Suspeitos de praticar fraude eletrônica contra empresário teriam aplicado golpes usando a identidade da vítima
| Por: Adalberto Luque |
Três pessoas foram presas na manhã desta terça-feira (28) durante a Operação Fazenda Fantasma, deflagrada pela Delegacia de Investigações Gerais (DIG) e pela Delegacia de Investigações sobre Entorpecentes (DISE) de Barretos.
A ação é resultado de uma investigação que apura um esquema de fraudes eletrônicas praticadas contra um empresário rural da cidade e foi realizada em três municípios de Minas Gerais.
A operação contou com apoio do Grupo de Operações Especiais (GOE) de Barretos, do GOE da Divisão Especializada de Investigações Criminais (DEIC) de Ribeirão Preto e da Polícia Civil de Minas Gerais.
Segundo as investigações, o grupo utilizava contas de e-mail e aplicativos de mensagens para se passar pelo empresário e obter vantagens financeiras junto a empresas e estabelecimentos comerciais.
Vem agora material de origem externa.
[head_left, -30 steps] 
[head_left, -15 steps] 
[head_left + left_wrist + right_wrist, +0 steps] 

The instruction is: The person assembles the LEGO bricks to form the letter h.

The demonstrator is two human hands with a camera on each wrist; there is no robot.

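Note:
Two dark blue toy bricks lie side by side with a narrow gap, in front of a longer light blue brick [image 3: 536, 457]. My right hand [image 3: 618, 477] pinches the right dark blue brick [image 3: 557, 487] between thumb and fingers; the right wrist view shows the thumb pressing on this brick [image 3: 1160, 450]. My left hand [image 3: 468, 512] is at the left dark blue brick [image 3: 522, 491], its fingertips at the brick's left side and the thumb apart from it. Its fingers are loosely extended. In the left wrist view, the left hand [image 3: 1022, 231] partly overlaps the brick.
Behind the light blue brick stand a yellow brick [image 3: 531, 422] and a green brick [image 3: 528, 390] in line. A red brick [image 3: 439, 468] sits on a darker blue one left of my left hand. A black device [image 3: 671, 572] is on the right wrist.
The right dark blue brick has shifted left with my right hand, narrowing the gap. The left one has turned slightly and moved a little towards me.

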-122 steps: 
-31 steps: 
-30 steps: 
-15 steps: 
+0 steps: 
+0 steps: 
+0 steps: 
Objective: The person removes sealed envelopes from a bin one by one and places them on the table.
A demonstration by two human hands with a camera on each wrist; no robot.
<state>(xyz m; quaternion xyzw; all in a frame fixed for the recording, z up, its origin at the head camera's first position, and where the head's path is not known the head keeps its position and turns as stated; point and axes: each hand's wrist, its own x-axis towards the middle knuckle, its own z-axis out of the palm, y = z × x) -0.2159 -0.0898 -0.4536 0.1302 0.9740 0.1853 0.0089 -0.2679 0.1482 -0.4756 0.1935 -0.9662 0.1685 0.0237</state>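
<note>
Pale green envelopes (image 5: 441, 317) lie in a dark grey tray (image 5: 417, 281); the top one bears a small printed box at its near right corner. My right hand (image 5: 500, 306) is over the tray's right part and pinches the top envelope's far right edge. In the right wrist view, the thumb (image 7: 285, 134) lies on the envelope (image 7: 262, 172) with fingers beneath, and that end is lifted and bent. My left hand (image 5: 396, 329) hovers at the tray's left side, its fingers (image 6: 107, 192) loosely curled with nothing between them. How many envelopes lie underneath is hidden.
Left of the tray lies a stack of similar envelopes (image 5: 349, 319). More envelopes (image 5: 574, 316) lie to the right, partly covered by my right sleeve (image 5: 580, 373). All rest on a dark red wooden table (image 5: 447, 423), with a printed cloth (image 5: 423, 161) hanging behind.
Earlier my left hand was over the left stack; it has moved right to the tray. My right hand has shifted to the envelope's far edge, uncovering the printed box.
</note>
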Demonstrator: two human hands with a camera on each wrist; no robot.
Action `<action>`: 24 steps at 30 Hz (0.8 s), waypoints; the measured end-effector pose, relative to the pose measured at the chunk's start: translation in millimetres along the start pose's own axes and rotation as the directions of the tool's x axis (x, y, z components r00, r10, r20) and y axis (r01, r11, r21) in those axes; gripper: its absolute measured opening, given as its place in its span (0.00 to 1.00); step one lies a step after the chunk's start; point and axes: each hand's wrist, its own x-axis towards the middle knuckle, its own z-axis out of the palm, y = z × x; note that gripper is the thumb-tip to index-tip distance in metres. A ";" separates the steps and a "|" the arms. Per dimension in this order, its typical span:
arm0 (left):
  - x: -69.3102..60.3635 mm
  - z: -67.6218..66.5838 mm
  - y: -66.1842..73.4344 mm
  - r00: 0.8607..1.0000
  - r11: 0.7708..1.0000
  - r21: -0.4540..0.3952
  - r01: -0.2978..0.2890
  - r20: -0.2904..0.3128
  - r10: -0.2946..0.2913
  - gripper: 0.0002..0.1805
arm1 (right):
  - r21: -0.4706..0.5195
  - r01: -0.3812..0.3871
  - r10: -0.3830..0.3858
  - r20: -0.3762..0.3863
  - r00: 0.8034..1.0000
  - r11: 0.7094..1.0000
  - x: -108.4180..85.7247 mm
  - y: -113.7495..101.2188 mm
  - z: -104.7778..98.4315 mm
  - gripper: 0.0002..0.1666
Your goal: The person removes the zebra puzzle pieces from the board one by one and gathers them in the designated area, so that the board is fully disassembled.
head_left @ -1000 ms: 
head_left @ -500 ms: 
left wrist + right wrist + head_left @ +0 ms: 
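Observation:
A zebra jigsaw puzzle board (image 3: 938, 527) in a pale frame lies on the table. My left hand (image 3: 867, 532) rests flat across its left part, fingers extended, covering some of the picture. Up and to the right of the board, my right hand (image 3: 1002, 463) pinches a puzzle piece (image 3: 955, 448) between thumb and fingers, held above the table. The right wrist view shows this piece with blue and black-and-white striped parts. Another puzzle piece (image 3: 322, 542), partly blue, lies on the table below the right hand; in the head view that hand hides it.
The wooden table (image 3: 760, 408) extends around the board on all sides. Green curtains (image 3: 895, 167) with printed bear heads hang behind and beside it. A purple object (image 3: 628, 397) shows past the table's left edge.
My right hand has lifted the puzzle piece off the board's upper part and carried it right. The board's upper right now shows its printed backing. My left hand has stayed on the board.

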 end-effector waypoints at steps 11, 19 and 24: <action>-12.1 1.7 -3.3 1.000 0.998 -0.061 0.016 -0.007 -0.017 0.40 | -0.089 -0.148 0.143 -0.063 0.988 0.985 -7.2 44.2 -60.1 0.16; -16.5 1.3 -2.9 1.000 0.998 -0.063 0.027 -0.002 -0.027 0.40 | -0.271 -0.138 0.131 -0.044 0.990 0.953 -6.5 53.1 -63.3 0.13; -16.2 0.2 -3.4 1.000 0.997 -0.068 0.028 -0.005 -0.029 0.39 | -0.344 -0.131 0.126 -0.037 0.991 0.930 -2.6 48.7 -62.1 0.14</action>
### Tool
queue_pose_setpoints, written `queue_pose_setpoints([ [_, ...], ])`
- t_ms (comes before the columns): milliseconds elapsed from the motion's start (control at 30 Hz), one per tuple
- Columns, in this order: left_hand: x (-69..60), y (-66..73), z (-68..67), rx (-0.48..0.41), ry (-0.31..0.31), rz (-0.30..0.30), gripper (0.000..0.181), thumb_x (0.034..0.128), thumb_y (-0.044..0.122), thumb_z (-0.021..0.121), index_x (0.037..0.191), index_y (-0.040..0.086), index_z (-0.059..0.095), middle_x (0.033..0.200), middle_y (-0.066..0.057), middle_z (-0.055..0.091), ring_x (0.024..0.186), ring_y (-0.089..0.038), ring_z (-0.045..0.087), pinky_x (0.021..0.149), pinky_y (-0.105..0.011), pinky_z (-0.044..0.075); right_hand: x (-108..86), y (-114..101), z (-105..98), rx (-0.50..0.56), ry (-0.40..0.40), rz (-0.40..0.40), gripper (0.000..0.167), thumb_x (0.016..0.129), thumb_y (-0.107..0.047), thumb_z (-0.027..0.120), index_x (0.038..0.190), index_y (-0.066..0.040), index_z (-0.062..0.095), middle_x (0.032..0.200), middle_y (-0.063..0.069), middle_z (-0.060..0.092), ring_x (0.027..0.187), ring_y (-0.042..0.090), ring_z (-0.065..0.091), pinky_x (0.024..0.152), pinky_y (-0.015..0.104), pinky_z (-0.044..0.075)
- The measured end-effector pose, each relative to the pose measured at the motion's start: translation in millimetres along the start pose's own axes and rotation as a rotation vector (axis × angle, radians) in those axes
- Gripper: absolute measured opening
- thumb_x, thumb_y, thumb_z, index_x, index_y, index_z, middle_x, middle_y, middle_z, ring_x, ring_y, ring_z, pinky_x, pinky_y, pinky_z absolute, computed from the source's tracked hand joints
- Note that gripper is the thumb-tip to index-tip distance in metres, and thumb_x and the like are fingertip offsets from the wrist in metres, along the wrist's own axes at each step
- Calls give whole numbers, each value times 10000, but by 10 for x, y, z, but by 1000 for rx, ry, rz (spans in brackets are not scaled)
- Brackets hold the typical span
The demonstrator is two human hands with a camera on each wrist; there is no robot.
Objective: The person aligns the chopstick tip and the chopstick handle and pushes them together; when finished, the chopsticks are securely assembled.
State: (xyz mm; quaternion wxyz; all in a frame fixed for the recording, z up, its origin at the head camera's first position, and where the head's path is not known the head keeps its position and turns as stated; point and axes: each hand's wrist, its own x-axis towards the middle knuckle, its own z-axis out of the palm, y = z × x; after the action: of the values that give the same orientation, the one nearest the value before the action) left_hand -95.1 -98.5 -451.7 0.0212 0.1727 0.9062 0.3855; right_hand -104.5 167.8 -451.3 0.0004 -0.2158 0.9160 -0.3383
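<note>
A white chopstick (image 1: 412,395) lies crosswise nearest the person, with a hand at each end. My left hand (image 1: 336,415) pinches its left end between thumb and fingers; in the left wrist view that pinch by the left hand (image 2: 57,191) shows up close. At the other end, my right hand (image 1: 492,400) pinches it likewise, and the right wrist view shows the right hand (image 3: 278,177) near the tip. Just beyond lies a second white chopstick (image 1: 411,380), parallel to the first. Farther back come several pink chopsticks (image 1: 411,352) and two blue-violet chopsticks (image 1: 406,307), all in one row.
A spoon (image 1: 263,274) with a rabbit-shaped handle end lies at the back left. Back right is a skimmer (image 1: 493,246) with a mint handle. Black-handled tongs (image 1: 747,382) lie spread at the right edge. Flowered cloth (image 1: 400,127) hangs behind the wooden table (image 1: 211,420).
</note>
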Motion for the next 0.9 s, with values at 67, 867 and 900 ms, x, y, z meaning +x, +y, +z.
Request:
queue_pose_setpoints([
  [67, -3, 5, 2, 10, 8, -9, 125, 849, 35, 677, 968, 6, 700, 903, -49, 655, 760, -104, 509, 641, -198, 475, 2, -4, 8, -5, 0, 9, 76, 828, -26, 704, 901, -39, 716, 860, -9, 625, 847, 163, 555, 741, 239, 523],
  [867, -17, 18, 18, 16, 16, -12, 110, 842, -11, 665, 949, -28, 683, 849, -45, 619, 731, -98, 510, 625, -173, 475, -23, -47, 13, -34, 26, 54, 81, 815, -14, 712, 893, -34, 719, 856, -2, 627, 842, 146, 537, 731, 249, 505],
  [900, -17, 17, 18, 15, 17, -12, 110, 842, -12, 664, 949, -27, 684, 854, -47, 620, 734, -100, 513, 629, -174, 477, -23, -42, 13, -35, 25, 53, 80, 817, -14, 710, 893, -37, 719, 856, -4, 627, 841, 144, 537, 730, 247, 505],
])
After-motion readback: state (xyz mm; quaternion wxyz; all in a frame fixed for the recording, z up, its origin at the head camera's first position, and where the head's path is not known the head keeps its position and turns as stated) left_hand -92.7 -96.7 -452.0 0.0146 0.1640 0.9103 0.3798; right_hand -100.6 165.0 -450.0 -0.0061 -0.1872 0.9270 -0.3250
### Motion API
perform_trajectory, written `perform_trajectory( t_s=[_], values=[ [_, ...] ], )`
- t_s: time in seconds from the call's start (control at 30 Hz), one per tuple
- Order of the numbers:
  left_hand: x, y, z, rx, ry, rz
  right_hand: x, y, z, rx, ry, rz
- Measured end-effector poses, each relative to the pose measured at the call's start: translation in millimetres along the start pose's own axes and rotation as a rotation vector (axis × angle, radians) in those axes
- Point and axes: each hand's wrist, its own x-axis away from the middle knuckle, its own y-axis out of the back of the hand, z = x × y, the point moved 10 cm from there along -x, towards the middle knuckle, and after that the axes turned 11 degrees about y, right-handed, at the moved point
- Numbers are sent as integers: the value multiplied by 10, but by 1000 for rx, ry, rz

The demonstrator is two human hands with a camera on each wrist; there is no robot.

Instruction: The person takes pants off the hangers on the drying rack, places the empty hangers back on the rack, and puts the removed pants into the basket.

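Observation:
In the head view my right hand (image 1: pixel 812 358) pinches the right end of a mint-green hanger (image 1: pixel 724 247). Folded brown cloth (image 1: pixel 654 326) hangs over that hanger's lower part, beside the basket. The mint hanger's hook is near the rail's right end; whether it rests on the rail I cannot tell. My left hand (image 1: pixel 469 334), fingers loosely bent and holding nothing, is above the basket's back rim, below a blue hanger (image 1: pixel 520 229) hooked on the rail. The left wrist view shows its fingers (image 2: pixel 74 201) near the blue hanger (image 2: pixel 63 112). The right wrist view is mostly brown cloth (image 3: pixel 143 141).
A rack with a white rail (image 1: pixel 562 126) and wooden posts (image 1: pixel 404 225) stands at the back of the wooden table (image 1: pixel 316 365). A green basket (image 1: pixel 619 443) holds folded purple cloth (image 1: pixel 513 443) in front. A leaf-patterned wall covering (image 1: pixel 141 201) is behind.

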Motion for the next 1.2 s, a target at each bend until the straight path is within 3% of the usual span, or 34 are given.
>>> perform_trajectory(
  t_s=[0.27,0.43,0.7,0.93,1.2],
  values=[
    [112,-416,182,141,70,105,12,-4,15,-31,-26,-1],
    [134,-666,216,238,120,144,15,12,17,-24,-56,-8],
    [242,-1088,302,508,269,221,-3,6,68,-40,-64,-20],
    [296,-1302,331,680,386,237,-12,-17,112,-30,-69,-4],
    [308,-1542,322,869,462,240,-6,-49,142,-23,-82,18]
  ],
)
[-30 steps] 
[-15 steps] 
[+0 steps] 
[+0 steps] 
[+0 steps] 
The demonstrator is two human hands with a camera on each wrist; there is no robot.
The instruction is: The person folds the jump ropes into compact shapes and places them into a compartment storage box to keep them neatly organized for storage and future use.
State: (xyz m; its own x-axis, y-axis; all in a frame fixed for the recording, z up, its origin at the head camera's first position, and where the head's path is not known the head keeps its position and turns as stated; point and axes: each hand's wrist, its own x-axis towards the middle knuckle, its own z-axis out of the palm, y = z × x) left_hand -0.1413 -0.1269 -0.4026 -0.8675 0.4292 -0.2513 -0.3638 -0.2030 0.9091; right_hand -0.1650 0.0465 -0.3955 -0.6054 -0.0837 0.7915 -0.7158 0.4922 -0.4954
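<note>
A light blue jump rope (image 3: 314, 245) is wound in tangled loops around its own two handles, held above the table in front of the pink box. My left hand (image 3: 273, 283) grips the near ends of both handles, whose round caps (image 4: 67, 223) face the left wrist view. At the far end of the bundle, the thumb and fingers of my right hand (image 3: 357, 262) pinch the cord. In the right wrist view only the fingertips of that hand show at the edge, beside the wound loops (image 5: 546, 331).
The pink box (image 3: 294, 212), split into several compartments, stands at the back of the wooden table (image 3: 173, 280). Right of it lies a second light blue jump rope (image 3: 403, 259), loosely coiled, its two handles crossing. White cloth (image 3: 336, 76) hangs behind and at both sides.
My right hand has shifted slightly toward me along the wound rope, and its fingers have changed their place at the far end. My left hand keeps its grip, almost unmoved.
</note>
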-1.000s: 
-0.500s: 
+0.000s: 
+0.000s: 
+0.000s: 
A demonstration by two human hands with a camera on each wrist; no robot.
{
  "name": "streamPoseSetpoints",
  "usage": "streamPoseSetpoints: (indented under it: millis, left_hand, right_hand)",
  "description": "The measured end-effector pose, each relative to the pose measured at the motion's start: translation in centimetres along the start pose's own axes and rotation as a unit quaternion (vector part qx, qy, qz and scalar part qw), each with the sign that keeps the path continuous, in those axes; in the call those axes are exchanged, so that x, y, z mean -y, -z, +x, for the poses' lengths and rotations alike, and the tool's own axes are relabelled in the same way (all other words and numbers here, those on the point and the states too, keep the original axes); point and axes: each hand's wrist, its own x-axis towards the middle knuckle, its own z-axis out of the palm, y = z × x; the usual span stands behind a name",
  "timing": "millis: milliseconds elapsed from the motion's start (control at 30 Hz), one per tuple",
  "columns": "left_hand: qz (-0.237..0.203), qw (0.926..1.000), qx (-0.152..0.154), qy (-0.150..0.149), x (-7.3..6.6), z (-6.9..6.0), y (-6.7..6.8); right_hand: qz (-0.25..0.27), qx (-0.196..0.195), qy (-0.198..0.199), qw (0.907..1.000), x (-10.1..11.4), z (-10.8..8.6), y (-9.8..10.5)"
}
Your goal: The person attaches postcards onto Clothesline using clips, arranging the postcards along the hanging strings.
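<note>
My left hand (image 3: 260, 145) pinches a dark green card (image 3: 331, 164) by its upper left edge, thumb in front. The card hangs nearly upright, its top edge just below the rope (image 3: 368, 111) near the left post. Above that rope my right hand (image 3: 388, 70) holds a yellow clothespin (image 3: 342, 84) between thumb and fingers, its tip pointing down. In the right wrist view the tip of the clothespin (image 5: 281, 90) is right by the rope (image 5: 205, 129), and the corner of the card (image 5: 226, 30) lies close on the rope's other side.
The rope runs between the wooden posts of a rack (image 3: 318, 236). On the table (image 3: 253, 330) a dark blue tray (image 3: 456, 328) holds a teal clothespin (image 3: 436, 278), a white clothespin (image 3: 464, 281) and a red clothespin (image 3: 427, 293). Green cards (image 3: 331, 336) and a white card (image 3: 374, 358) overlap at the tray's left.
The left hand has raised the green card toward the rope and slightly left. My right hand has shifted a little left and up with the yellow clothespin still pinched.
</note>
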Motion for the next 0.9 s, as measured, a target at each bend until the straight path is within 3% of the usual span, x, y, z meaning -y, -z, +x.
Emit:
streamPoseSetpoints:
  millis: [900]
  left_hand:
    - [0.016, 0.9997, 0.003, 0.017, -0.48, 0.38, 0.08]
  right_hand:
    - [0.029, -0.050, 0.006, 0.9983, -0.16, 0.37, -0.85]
Para isso, os suspeitos teriam criado identidades digitais falsas, utilizado dados pessoais e bancários da vítima e recorrido a documentos de identidade adulterados em negociações presenciais e pela internet.
As tentativas de golpe identificadas durante a investigação somam mais de R$ 449 mil. De acordo com a Polícia Civil, nenhuma foi consumada, pois as transações foram bloqueadas por instituições financeiras e identificadas ao longo da apuração.
Foram cumpridos sete mandados de busca e apreensão nas cidades de Ituiutaba, Uberlândia e Santa Vitória, em Minas Gerais. Os agentes também prenderam três suspeitos, com idades entre 27 e 46 anos.
“Os apontados se passavam pelo empresário e tentaram adquirir diversos insumos agrícolas e equipamentos junto a empresas da região de Barretos”, explicou o delegado Rafael Faria Domingos.
Eles foram localizados em Ituiutaba, onde permaneceram à disposição da Justiça para audiência de custódia. Durante o cumprimento dos mandados, também foram apreendidos aparelhos eletrônicos e documentos que serão analisados no decorrer da investigação.
A apuração da DIG de Barretos apontou que o grupo atuava de forma organizada, com divisão de funções entre os integrantes. Ao longo da investigação, foram analisados registros de comunicações eletrônicas, movimentações bancárias e dados obtidos por meio de ordens judiciais, além de informações fornecidas por empresas de telecomunicações.
O inquérito policial prossegue para apurar a possível participação de outras pessoas no esquema. Os investigados poderão responder por tentativa de estelionato mediante fraude eletrônica e associação criminosa.